First test with Pathe B camera

As well as shooting a foot of so of the Ferrania film in the Pathe Baby, we put a few feet through Granddad's 1930s Pathe B camera.  First impressions are that the Baby produced better results, but there are too many variables to be sure at the moment. The grain is simply awful though. Rodinal 1:25 is clearly not going to work

First film test, using newly acquired c1923 Pathe Baby camera

I loaded only a little more than a foot of my new (old) 9.5mm film into my new (old) Pathe Baby hand-cranked cine camera (made from 1923) and we shot it yesterday in very weak sunlight.

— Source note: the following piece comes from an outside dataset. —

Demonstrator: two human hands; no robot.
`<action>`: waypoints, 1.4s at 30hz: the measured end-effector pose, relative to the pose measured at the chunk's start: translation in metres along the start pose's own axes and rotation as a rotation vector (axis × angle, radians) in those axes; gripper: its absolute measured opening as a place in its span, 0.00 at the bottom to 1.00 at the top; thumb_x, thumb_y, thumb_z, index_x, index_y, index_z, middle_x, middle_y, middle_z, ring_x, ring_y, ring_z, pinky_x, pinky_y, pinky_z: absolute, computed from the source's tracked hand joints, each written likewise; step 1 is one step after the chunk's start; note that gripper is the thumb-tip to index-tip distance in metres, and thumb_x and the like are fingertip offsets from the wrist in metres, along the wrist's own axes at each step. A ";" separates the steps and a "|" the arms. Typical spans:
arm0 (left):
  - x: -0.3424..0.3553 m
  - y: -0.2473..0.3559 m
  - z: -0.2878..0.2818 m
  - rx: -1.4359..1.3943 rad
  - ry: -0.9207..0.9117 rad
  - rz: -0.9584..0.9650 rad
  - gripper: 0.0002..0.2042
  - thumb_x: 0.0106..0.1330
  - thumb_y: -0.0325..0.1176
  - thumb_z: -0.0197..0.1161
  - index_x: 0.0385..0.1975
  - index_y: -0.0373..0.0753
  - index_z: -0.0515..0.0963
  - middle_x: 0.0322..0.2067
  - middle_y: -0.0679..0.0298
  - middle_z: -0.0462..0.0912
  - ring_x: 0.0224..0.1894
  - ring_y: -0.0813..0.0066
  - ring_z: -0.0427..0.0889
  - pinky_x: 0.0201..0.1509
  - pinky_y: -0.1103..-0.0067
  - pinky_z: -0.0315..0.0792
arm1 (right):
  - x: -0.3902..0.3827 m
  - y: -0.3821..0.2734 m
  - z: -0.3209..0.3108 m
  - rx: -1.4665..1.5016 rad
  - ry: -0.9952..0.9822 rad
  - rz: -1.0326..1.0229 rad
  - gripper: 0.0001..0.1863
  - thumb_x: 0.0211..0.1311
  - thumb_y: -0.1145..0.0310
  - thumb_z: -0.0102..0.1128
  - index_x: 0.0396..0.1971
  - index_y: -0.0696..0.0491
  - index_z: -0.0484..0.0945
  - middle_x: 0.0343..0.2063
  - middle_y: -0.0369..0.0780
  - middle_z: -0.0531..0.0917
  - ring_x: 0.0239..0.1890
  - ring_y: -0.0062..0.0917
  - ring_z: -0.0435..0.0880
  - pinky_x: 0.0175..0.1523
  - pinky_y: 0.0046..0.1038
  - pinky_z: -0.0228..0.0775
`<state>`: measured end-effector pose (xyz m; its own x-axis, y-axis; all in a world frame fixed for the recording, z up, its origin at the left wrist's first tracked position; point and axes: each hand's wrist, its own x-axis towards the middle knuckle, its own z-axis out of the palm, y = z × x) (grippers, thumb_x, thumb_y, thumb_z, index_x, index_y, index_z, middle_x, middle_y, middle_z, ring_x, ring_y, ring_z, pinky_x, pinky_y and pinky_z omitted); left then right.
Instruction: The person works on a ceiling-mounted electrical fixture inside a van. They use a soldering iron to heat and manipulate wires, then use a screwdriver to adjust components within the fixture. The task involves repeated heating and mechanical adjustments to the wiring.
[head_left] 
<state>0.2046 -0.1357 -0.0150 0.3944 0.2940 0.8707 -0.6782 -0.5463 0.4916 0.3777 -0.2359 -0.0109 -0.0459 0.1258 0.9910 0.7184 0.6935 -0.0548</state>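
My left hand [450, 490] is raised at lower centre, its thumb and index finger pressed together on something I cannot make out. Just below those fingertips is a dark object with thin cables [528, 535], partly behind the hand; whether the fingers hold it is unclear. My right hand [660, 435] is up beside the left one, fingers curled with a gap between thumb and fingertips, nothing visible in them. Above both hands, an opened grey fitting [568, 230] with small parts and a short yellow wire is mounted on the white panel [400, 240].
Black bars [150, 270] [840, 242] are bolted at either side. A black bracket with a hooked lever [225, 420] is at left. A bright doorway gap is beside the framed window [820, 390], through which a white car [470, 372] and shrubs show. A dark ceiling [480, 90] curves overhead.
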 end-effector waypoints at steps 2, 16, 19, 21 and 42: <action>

 I developed it last night in Rodinal, which produces very sharp but grainy images.
Here's the result! It was shot at 1 turn per second, which is 7 frames per second, instead the usual 14 fps. There are 42 frames per foot with the 9.5mm format, so this is around 50 frames. The original is played 2X then slowed down. I have a portrait attachment for my other 9.5mm camera, and stuck it on the front of the lens, and it worked! The final section was taken with this lens on, and with just a slight crank of the handle to produce several still images.
The grain is very bad, but I think that's the developer and the method I used, so next time will be better I'm sure. How wonderful that the camera worked like new even though it'd just sort of 100 years old! The Pathe Baby was the first amateur cine camera ever made, just a few months after the invention of 9.5mm film at the end of 1922 in France.
First some stills, then the film below.

The blue grey negatives invert to this lovely orange brown


But I went for Desaturated in the end:





Tuesday 19 November 2019

This is where it all starts for real!

I've dabbled with 9.5mm film previously, but the lack of film stock led to my giving up. Until on 13th November 2019  I had a stoke of luck of the kind which rarely happens in life. I've managed to get hold of 3000 feet of (hopefully) great condition 9.5mm film.